На этом месте мать обычно умолкала. И он вместе с завоевателями замирал на вершине холма, вместе с ними вглядываясь в воду и испытывая то же недоумение. Он снова посмотрел на Бернардо — тот раскачивался, сидя на корточках.
— И Винета все еще там, — тихо проговорил он, — со всеми своими храмами и сокровищами…
И со всем своим народом, обычно добавляла мать. Нашим народом. В тихую погоду, говорила мать, сквозь толщу воды можно увидеть, как проходят они по своим водяным улицам. И Святовит тоже там, с ними. Хоть и не сумел он их спасти, покинуть их он тоже не мог… Мысли Сальвестро блуждали.

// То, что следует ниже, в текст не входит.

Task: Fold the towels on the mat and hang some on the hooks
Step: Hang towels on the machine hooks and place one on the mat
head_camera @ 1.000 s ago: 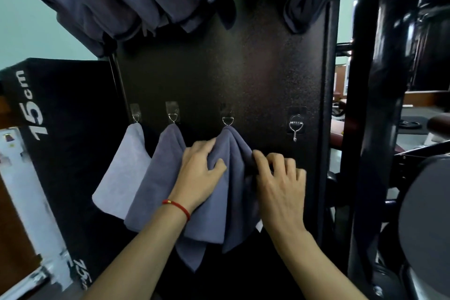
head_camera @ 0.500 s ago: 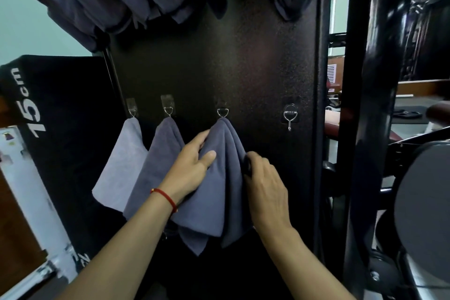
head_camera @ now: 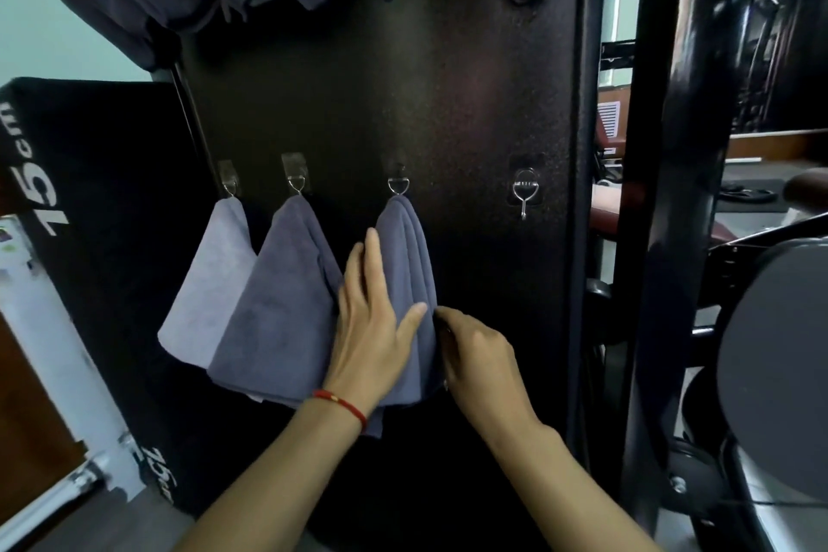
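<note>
Flattened now, left hand [head_camera: 372, 327] presses towel [head_camera: 410, 264], right hand [head_camera: 475, 354] pinches it; "15cm" mat [head_camera: 89, 193].

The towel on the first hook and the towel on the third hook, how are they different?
The first towel is pale grey; the third towel is darker blue-grey. Nobody touches the first towel, while the left hand lies flat on the third towel and the right hand pinches its edge. The first towel hangs farthest left; the third is nearest the empty hook. Both hang from hooks by a corner.
</note>
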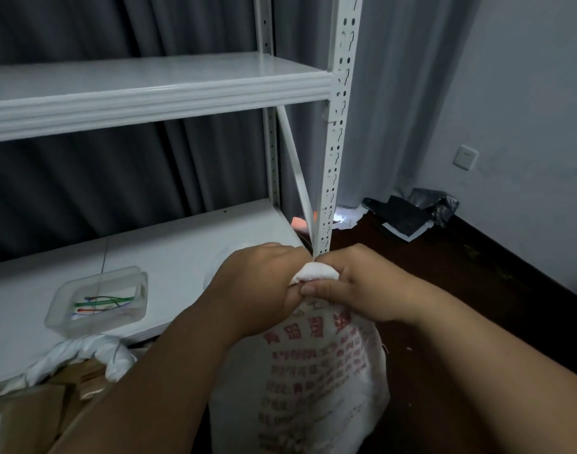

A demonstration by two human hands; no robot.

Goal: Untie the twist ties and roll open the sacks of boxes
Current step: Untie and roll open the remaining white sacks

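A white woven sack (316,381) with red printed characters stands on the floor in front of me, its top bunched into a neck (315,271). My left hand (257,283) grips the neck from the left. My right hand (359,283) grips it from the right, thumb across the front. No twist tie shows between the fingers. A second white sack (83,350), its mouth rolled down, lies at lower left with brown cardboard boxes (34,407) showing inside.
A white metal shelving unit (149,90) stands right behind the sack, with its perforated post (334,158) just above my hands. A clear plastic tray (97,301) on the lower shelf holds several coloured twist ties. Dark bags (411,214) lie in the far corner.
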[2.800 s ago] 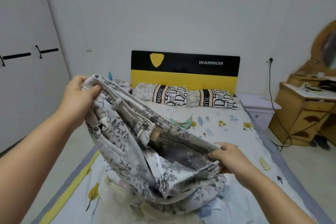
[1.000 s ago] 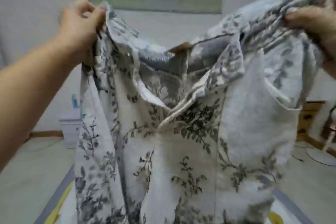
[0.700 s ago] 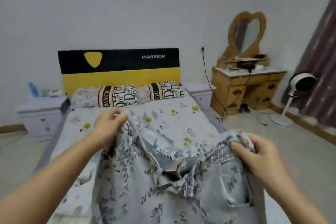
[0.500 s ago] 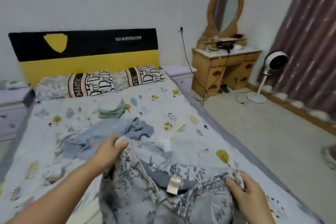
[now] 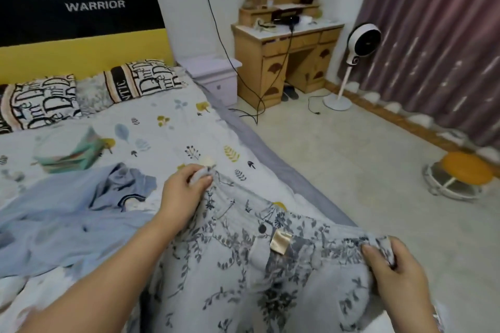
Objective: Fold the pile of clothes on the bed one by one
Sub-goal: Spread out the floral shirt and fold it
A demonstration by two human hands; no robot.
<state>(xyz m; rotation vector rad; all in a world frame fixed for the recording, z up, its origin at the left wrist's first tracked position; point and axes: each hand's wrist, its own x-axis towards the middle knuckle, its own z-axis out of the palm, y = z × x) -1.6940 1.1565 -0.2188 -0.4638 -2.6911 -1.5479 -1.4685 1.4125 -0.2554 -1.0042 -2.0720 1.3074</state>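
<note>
gripping the floral trousers by both ends of the waistband

both arms reach forward over the bed [image 5: 173,127], forearms bare. the left hand [image 5: 184,189] is extended farther, its fingers curled round one end of the waistband of the floral trousers [image 5: 243,273], thumb on top of the bunched cloth. the right hand [image 5: 392,270] sits nearer the camera at the bed's right edge, back of the hand up, thumb and fingers pinching the other end of the waistband. between the two hands the waistband is stretched roughly flat, with a dark button and a beige label showing near its middle. the trousers lie on the near right part of the bed, their legs running toward the bottom of the view.

a crumpled light blue garment [image 5: 67,213] lies just left of the trousers, under the left forearm. a folded green and white cloth [image 5: 70,154] rests farther up the bed, toward the two lettered pillows [image 5: 81,94] at the black and yellow headboard [image 5: 81,32].

beside the bed stand a pale nightstand [image 5: 216,76], a wooden dressing table [image 5: 286,48], a white pedestal fan [image 5: 357,57] and a small orange stool [image 5: 462,173], in front of a purple curtain [image 5: 438,35].
</note>
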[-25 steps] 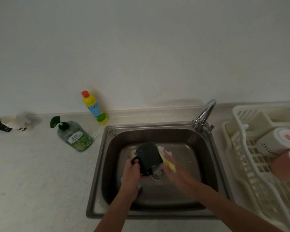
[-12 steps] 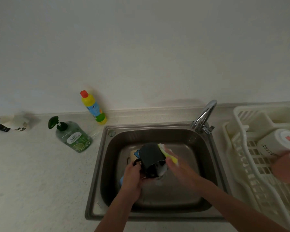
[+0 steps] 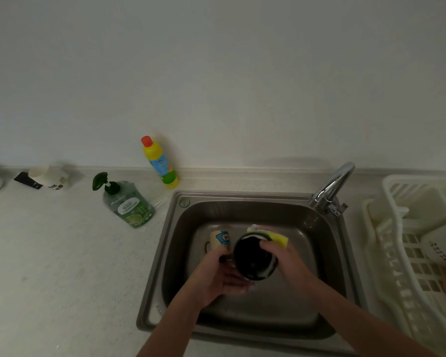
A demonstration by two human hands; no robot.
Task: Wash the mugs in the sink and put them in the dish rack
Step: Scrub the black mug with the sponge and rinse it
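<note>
black mug getting scrubbed over the sink

the person's left hand (image 3: 218, 275) is curled around the handle side of the black mug (image 3: 254, 258), holding it up over the middle of the sink (image 3: 327, 256) with its mouth facing the camera. right hand (image 3: 285, 256) has its fingers wrapped round a yellow sponge (image 3: 277, 237), pressed on the mug's far rim. a cream mug with a blue cartoon (image 3: 220, 240) sits down in the sink, just left of the black one. right of the sink there's a white dish rack (image 3: 397, 253) with a white mug (image 3: 442, 247) lying in it. left of the sink on the tabletop (image 3: 62, 266): a green soap pump bottle (image 3: 126, 202) and a yellow bottle (image 3: 160, 163).
</note>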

— Ну а что же там за развалины? — снова вмешался Бернардо, и на этот раз Сальвестро был ему благодарен: великан отвлек его от раздумий. Ему не хотелось думать про Святовита. И не хотелось думать про мать.
— Развалины?
— Ну на том обрыве, с которого они смотрели на воду. Там же развалины!

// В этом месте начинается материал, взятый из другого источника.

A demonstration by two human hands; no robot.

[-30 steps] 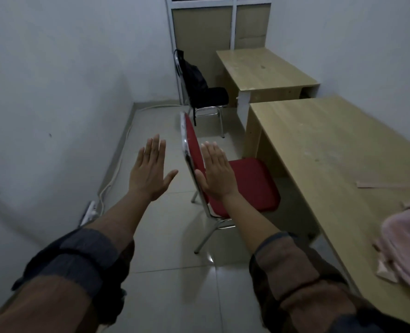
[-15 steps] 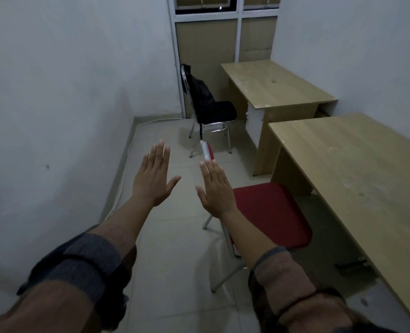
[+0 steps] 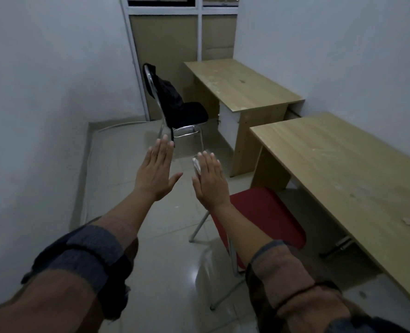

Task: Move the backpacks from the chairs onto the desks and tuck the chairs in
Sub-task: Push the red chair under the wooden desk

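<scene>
Facing near desk (image 3: 348, 169): red chair (image 3: 266, 212); backrest contact unclear.

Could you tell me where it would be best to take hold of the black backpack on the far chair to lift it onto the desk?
Probably by its top. The black backpack stands upright against the backrest of the black chair, its upper end draped over the backrest's top. Coming from above on the aisle side, either hand could lift it straight up, then across to the far desk. No handle is discernible.
</scene>
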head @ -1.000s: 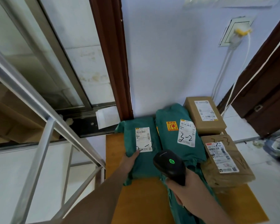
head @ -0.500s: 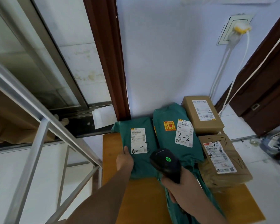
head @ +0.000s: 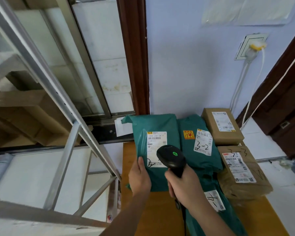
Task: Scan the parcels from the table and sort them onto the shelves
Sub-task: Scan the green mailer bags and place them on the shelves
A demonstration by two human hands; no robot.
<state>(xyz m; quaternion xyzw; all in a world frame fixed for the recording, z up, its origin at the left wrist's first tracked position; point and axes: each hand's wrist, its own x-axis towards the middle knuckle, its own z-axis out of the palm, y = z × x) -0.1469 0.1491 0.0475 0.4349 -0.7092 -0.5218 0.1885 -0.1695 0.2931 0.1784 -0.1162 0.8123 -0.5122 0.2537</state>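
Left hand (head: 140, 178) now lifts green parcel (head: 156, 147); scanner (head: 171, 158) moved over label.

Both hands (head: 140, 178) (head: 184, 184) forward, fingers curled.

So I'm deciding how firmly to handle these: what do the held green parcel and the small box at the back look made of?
Green parcel: seemingly thin glossy plastic film; it wrinkles and shines. Small box: matte brown cardboard, crisp edges, white label.
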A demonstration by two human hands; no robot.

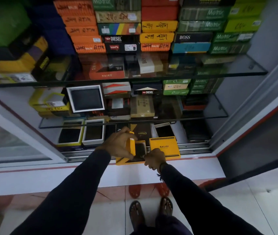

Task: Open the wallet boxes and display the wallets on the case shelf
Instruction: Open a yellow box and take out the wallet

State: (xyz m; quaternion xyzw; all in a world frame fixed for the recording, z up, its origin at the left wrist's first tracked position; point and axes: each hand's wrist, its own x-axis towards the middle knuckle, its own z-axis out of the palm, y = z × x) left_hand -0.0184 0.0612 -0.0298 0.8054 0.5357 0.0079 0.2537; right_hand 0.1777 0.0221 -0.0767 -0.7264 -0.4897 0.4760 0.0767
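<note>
At the front edge of the case's bottom shelf (194,150), the left hand (118,143) is gripping a yellow box tray (131,144) tilted on its side. The right hand (154,158) is closing its grip on the dark wallet (140,148) inside it. The yellow BALISI lid (164,146) is lying just beside them.

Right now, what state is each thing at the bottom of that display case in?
Yellow box: tilted on edge, gripped by left hand.
Dark wallet: partly inside the box, right hand at its edge.
BALISI lid: off, lying flat at the case front.
White-rimmed boxes: open, dark wallets showing.
Glass shelf: loaded with closed boxes.
</note>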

Поначалу он не понял, о чем говорит Бернардо. Накануне они стояли на берегу, и Сальвестро указал на то место, где берег приподнимался и немного выдавался в море — там был обрыв, крутой, словно мечом обрубленный. «Там, — произнес он тогда и указал на воду под обрывом. — Винета лежит вон там». Бернардо посмотрел в ту сторону, кивнул, а затем снова уставился на холм.

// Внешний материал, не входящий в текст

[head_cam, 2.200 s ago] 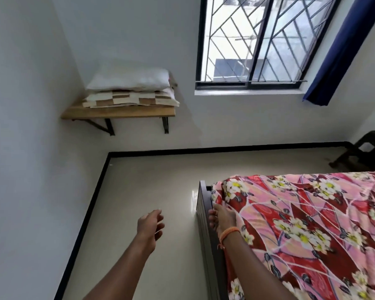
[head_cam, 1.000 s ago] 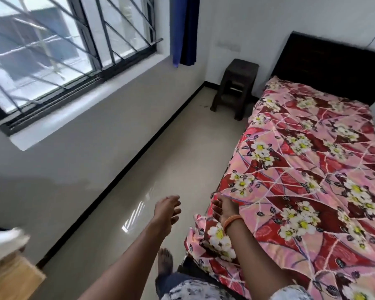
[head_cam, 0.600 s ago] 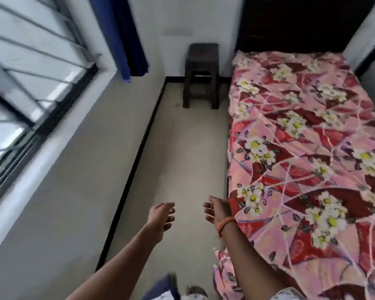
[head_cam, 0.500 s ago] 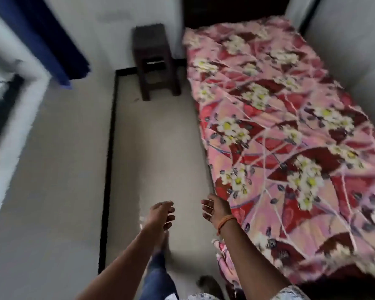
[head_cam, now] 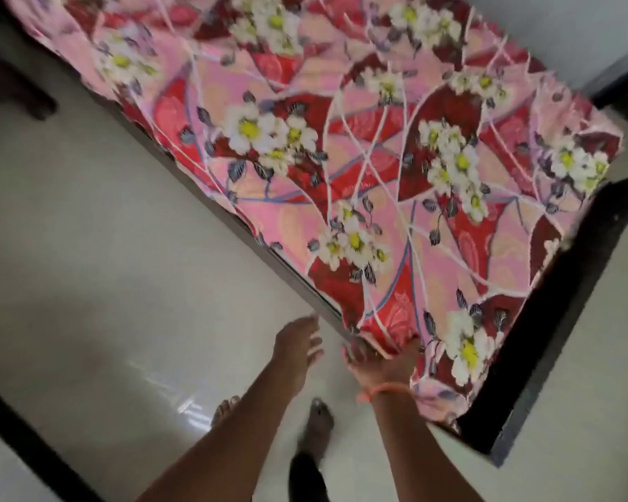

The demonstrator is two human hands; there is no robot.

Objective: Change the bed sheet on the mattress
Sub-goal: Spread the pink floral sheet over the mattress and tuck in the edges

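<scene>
Glossy pale floor [head_cam: 106, 248] with dark stool [head_cam: 11, 88].

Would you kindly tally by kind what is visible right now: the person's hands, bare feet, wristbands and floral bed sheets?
Hands: 2, the left hand over the floor, the right hand at the sheet's edge
Bare feet: 2, one and another
Orange wristband: 1
Floral bed sheet: 1
Total: 6

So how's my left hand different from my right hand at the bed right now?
The left hand hangs over the bare floor, touching nothing; the right hand is at the edge of the floral sheet, near the bed's corner. The right wrist wears an orange band; the left has none. Blur hides whether the right hand grips the sheet. Both reach forward, fingers extended.
</scene>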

Наконец Сальвестро понял, о чем идет речь.
— Это не развалины, — пояснил он, — Это церковь. Они построили ее уже после того, как утонула Винета. Чтобы она стояла на страже, говорят островитяне. А сейчас там живут монахи.
На лице Бернардо появилось подозрительное выражение, слишком хорошо знакомое Сальвестро:
— Но если это церковь, как же половина ее ушла под воду?
Церковь действительно выглядела как-то по-другому. С тех пор как он в последний раз видел ее, прошло много лет, и еще больше — с тех пор, как он впервые обратил на нее внимание. Возле нее построили монастырь, но туда никто и никогда не ходил. И никто, насколько он помнил, никогда не видел монахов вблизи — где-то там, вдали, маячили облаченные в серое фигуры, дозором обходившие свои владения.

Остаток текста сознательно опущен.